Jassani Carter

Personal information
- Born: 4 November 2003 (age 22) Hollywood, Fl

Sport
- Sport: Athletics
- Event: Sprint

Achievements and titles
- Personal bests: 60m: 7.22 (2026) 100m: 10.88 (2026) 200m: 22.46 (2024)

= Jassani Carter =

American sprinter (born 2003)

Jassani Carter (born 4 November 2003) is an American sprinter.

==Biography==
Born to athletes Jessica and Jonathan Carter, she lived in Pembroke Pines, Florida. Competing in 2018, she defeated Athing Mu to win over 200 metres at the AAU Junior Olympic Games. In 2022, she was named the Broward County Girls track and field athlete of the year having retained the class 4A girls' 100 metres and 200 metres titles.

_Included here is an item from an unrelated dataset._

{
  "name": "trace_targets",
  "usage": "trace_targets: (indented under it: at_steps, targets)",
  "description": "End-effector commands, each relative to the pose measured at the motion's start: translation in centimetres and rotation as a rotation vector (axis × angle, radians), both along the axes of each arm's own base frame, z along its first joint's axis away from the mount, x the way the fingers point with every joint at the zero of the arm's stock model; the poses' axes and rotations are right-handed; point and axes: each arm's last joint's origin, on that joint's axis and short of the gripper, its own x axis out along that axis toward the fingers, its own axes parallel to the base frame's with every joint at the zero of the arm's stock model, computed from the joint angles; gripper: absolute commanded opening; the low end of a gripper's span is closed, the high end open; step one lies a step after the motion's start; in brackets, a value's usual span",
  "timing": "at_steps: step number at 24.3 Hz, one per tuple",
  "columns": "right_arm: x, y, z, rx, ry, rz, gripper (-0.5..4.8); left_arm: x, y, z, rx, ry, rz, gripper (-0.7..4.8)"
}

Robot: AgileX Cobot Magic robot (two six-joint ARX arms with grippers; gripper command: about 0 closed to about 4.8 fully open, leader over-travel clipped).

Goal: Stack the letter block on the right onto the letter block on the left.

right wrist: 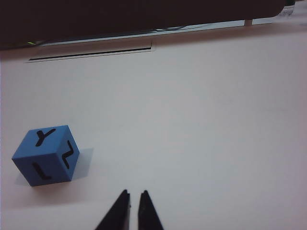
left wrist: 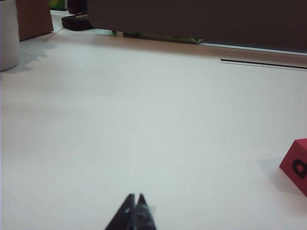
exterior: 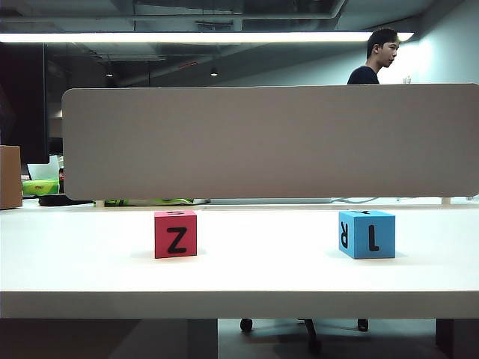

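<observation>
The exterior view shows a white table (exterior: 239,280) with a red letter block (exterior: 176,234) on its left half and a blue letter block (exterior: 367,234) on its right half, well apart, both flat on the surface in front of a grey partition (exterior: 269,142); neither arm appears there. A man (exterior: 376,56) stands beyond the partition. The left wrist view supplies what that view lacks: the left gripper (left wrist: 135,202), fingertips pressed together and holding nothing, above bare table, with only a corner of the red block at the frame's edge. The right wrist view shows the right gripper (right wrist: 134,195), fingertips nearly together with a thin gap, empty, near the blue block but apart from it.
</observation>
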Motion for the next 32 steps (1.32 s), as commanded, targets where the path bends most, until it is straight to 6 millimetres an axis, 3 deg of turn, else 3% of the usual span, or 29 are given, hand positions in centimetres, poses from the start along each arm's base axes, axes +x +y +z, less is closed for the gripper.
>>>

Carter was attracted to attend University of Southern California by USC assistant coach Carmelita Jeter.
In June 2024, she placed fifth over 200 metres at the 2024 NCAA Championships and was a semi-finalist at the 2024 US Olympic Team Trials. At the 2025 NCAA Championships, she was a member of the USC team which won the 4 x 100 metres relay at the 2025 NCAA Championships alongside Samirah Moody, Dajaz DeFrand and Madison Whyte. The quartet ran just 0.01 outside the school record, to help USC place second overall in the team event at the Championships.

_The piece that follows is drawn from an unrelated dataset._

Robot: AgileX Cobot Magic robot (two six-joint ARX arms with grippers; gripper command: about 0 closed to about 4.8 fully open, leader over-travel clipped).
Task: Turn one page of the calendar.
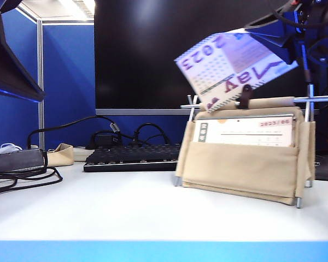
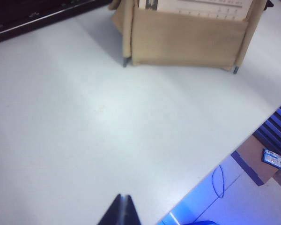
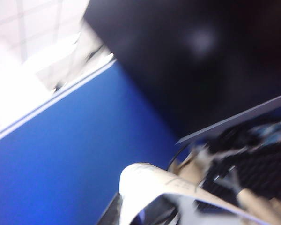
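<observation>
The calendar stands on the white table right of centre, a beige canvas stand on thin metal rods; the sheet showing in its front pocket is marked 2023/06. The page is lifted above the stand and swung over, so its maroon "May 2023" reads upside down. My right gripper is shut on the page's upper right edge. In the right wrist view the white page curls between the fingers of that gripper. My left gripper is shut and empty, hovering over bare table short of the calendar.
A black keyboard lies behind and left of the stand, under a large dark monitor. Cables, a dark box and a small beige pouch sit at the left. The table's front edge is close.
</observation>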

Ahead of the 2026 season, Carter transferred to the University of Georgia. In May 2026, Carter ran a personal best for the 100 metres of 10.88 seconds to qualify from the NCAA Regionals for the 2026 NCAA Outdoor Championships. At the NCAA Championships, she was part of the Georgia 4 x 100 metres team which placed third overall. On 24 July, she was a finalist at the 2026 USA Outdoor Track and Field Championships over 100 metres, placing eighth overall.